→ **ABOUT THIS EXERCISE**: Transcribe each line of the material exactly as it stands.

*** Opening of PROVIDED DATA ***

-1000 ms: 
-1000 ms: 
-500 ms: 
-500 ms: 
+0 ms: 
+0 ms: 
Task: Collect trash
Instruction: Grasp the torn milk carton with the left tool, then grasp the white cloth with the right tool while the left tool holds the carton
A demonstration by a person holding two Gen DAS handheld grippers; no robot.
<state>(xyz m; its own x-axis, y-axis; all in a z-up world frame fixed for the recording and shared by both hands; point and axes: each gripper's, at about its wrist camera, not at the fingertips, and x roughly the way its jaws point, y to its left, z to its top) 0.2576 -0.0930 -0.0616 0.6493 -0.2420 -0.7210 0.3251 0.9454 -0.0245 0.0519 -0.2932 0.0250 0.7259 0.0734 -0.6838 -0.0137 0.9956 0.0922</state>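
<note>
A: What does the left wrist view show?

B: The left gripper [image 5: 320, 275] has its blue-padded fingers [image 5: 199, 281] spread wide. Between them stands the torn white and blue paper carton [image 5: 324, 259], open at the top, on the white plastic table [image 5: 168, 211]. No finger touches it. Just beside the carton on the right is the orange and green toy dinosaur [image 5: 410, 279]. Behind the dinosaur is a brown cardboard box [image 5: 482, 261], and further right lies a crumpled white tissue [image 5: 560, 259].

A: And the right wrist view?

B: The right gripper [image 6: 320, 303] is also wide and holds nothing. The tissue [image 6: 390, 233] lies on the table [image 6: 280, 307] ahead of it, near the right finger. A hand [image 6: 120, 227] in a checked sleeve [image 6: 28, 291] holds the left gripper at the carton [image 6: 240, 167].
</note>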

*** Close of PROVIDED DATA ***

→ **ANSWER FOR THE TASK**:
-1000 ms: 
-1000 ms: 
-500 ms: 
-500 ms: 
+0 ms: 
+0 ms: 
Task: Collect trash
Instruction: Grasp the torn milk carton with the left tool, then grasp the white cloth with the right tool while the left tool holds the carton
A demonstration by a person holding two Gen DAS handheld grippers; no robot.
<state>(xyz m; its own x-axis, y-axis; all in a z-up world frame fixed for the recording and shared by both hands; point and axes: each gripper's, at about its wrist camera, not at the fingertips, and x roughly the way its jaws point, y to its left, z to its top) 0.2576 -0.0930 -0.0616 0.6493 -0.2420 -0.7210 0.3251 0.9454 -0.0245 0.0519 -0.2932 0.0250 0.7259 0.0734 -0.6838 -0.0137 0.9956 0.0922</state>
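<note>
A: What does the left wrist view show?

B: The left gripper [image 5: 320, 275] has its blue-padded fingers [image 5: 199, 281] spread wide. Between them stands the torn white and blue paper carton [image 5: 324, 259], open at the top, on the white plastic table [image 5: 168, 211]. No finger touches it. Just beside the carton on the right is the orange and green toy dinosaur [image 5: 410, 279]. Behind the dinosaur is a brown cardboard box [image 5: 482, 261], and further right lies a crumpled white tissue [image 5: 560, 259].

A: And the right wrist view?

B: The right gripper [image 6: 320, 303] is also wide and holds nothing. The tissue [image 6: 390, 233] lies on the table [image 6: 280, 307] ahead of it, near the right finger. A hand [image 6: 120, 227] in a checked sleeve [image 6: 28, 291] holds the left gripper at the carton [image 6: 240, 167].
</note>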

This exercise requires nothing more.